Dataset entries
§

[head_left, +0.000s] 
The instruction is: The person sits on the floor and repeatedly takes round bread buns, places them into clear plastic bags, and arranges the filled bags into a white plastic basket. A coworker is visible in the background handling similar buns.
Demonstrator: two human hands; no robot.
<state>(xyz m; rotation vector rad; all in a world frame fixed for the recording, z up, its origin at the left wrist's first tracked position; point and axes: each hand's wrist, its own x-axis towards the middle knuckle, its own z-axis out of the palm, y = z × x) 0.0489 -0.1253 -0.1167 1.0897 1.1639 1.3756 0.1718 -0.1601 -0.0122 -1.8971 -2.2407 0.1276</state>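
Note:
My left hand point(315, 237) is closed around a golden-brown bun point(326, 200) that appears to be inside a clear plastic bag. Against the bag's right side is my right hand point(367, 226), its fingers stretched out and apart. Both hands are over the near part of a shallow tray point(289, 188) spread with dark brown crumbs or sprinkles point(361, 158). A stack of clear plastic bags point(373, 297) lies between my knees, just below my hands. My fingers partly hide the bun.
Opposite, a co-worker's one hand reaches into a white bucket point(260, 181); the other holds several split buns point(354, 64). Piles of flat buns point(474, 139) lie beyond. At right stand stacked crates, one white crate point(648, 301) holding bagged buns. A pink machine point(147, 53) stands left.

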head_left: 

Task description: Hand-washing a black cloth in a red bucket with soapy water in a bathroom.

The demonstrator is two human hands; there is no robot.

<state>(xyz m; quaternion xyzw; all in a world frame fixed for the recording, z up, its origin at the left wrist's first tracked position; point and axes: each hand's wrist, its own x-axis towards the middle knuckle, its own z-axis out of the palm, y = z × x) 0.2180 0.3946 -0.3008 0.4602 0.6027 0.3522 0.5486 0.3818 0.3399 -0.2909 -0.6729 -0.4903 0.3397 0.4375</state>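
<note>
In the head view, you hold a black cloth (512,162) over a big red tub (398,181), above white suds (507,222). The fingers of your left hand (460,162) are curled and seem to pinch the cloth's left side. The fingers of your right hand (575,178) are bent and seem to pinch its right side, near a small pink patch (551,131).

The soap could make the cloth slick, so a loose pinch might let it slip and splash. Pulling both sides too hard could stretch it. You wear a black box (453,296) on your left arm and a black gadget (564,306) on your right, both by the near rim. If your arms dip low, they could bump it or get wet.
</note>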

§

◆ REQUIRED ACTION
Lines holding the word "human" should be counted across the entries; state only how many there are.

◆ THE ANSWER
2